5.4 KiB
Auto-healing-2.0_686083907
This page presents all the specifications for auto-fixing or auto-healing. It's a newer version based v1.0
Requirement
Nowadays, customers have very strict requirements on SLA. In order to get the earliest alert on the availability issue, they even run Application Performance Monitoring probe three times every minute to detect the health of the target application they are using, in order to get the earliest alert on the availability issue.
An SLA of 99.99% is becoming a standard for most of the business critical applications.
In order to meet above requirements, once a critical application issue happens, which is impacting the SLA, it need to be resolved or recovered within minutes, otherwise customer escalations will arrive.
However, it's not possible for a human to react to any critical issues within a few minutes. Thus, the auto healing idea is born, which leverages the auto healing applications to resolve the issues without human intervention.
Architecture Diagram
Overall workflow
- The auto healing can be triggerred by schdule / alert / manual input trigger
- Analysis process decides the workflow and triggers actions
- An example of actions can be collecting logs / rolling restart / compact storage.
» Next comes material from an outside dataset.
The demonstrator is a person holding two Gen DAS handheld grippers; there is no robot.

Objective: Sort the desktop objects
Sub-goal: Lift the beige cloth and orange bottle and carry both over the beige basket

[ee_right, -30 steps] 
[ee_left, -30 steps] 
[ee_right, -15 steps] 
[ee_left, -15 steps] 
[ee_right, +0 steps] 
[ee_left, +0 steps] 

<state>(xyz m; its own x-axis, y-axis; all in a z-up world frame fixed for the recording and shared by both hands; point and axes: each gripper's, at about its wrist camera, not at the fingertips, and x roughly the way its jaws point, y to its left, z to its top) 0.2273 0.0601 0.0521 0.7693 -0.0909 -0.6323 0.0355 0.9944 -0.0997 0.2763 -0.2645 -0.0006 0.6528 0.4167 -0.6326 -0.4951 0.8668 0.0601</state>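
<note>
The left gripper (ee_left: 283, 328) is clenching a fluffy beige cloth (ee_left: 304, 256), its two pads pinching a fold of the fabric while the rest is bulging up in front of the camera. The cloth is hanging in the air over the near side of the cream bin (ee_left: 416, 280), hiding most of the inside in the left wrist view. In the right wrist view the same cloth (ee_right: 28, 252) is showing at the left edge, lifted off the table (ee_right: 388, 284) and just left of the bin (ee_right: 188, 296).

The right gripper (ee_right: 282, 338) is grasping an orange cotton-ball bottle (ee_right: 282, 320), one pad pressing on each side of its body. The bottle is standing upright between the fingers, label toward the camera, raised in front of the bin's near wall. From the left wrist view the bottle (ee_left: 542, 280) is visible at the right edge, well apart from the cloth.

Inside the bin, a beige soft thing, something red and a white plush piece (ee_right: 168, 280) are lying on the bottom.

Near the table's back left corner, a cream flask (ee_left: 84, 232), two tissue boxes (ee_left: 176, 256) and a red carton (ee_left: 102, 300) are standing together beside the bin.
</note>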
An example of auto healing
- The monitoring system keep monitoring the SMAX App IDOL Content data ratio (total doc/committed doc), when it's reaching to more than 1.2, grafana sends the request to API gateway.
- A healing action is then triggered, since there is only one action, analysis process is not triggered.
- The app doing the action fetches the configuration and credentials from AWS Parameter Store. (In this case, DynamoDB is not used. It will be used when there are lots of data to be collected and consolidated.)
- The app sends the request to the farm to resolve the issue.
- All the audit or logs will be kept in s3.
Scope
For Auto healing 1.0, it's mainly to roll out a quick recovery option to PoC the capability of the solution.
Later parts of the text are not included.